Our grandchildren deserve better politicians
We live in grim times, which is why you have to take your laughs where you can get them.
For example, in Washington, where Republican congresspeople keep talking about their concern for their grandchildren as an excuse for voting against…well, practically everything: economic stimulus packages, financial reform, immigration reform, etc.
They say they don’t want to hang a huge debt around the necks of their poor grandchildren, thereby robbing the tikes of a future. What a laugh.
In truth, your average Republican congressperson would feed his grandchildren to alligators if he thought it would get him enough campaign loot to put him over the top in the next election.
Thus we were presented with the delicious irony of Congress giving up on climate legislation–largely because of Republicans who say they don’t believe in global warming–just as the mercury in Washington topped 103 degrees. Oh, and by the way, it also hit 105 degrees in Moscow the other day. That may not be proof of global warming, but it’s a hint.
A good number of the Republicans said they were thinking of their grandchildren when they voted. Apparently the kids like hot weather.
Then there’s the cosmic coincidence of the BP melodrama in the Gulf reaching a pause, just as another huge oil spill plumed in China and experts monitored the million gallons of gasoline that poured into a creek and the Kalamazoo River from a ruptured pipeline as it traveled toward Lake Michigan. Gee, I thought they only happened every hundred years or so. Drill, baby, drill.

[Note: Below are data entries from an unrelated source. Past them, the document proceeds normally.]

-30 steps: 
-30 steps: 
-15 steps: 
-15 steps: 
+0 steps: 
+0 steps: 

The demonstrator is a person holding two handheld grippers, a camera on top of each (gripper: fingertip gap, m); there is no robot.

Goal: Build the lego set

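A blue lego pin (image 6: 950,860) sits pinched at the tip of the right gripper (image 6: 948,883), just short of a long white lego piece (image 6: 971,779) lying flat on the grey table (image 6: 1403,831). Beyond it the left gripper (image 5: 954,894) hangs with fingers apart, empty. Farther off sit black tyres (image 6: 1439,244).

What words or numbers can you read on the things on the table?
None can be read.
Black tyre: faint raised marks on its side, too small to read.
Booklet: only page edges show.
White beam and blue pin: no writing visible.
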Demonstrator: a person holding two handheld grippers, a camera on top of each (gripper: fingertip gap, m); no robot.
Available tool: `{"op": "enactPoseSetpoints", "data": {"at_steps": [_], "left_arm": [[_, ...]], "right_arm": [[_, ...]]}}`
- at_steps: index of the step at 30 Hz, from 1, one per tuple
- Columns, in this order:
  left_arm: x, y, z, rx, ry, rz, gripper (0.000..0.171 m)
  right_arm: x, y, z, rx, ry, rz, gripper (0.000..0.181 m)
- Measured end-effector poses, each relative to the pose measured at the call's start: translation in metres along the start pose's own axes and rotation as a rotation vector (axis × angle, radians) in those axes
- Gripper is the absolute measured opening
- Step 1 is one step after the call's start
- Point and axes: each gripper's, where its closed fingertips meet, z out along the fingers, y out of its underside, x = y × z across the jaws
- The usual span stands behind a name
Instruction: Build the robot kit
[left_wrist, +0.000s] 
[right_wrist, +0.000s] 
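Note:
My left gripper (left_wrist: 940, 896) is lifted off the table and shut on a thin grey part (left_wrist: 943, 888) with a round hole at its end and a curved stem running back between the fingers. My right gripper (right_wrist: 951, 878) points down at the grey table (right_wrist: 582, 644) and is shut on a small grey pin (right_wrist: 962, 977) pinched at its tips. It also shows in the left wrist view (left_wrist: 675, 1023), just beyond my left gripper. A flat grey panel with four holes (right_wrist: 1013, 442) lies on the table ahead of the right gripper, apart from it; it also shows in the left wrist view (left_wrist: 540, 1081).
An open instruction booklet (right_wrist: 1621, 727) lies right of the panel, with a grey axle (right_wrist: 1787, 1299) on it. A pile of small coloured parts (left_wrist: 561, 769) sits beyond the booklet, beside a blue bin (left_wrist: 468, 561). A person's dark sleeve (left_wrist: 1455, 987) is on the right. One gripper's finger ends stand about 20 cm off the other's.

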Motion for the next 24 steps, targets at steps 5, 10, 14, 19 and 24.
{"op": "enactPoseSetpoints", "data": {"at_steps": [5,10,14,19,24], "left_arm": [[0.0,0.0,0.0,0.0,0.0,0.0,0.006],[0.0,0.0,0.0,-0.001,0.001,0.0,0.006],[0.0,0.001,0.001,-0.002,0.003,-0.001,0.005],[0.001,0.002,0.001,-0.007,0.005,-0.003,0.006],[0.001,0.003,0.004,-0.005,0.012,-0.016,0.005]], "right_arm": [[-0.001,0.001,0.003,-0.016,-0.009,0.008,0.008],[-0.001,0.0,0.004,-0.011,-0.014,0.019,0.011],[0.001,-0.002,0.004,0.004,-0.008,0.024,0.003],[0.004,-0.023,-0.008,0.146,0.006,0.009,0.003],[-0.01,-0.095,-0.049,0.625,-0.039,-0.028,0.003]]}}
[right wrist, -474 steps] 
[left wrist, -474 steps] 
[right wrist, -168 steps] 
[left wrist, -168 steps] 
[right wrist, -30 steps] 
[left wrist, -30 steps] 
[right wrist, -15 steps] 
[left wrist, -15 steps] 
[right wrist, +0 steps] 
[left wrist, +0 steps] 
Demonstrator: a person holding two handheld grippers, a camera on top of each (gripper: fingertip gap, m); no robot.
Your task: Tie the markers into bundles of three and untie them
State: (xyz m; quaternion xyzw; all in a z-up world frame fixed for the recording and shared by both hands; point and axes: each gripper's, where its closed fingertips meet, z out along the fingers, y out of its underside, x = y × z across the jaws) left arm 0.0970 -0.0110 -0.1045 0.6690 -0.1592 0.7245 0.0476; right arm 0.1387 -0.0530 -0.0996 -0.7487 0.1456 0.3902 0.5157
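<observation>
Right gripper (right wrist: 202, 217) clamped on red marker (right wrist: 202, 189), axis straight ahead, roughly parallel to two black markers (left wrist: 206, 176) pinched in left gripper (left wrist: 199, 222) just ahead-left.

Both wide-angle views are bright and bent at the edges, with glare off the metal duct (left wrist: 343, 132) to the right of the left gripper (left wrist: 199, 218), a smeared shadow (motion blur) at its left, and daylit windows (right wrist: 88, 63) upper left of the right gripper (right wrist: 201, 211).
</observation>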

Modern Republican politicians have no interest in the future beyond the next election. With an occasional exception, they have been unanimous in opposing every Obama initiative in an effort to discredit him with the public.
It’s as though the crowd at a fire scene blamed the firefighters for destruction of the building.
Well, as H.L. Mencken once said, democracy means giving the people what they want–good and bad. And it begins to look as though that’s exactly what we’re going to get.
If I sound a little more dispirited than usual, it’s because I am. I’ve generally supported this president. I’ve thought that he’s a good man fighting the good fight against difficult odds and making a decent job of it.
The Shirley Sherrod affair, however, gives me pause.
By now you know the story: a two-bit right-wing blogger uncovers a clip of a black employee of the Ag Department confessing that she had not done her best for a client because he was white.
Racism! And on the part of a black person! In the Obama administration! The clip flashed around the Internet and soon made appearances on Fox News, thence to respectable venues.
The White House acted with almost equal speed. In a flash and a half, the woman was called to task and fired. No racism here, the administration seemed to be saying.
Except nothing was as it seemed. The woman, far from being a racist, was a heroine of the civil rights movement and her speech, taken in the context intended, was an object lesson in the evils of discrimination no matter what the race involved.
The Obama administration, acting slower now, apologized and offered her another job, as the “Vast Right Wing Conspiracy” laughed out loud and congratulated itself on a job well done. It had been able, with little effort, to make Obama and his merry band of Harvard graduates look like a bunch of boobs.
The implications are ominous.
The right and its media cohort have this administration on the run. So-called liberals have taken to looking under their beds at night and sleeping with the lights on.
Obama’s people took the word of a right-wing pipsqueak of evil reputation rather than get the real story from one of their own.
That truly bodes ill for the future.
A large part of our problem, at least in Wisconsin, stems from a lack of spirited primaries. The Undemocratic and Publican Parties have chosen to superfund incumbents while dissuading challengers, thus creating a system of narrow viewpoints and catering to funders. We have to return to Democracy, no matter how ugly and unpredictable it is, instead of the current system that tries to guarantee results but instead guarantees low public opinions of us politicians.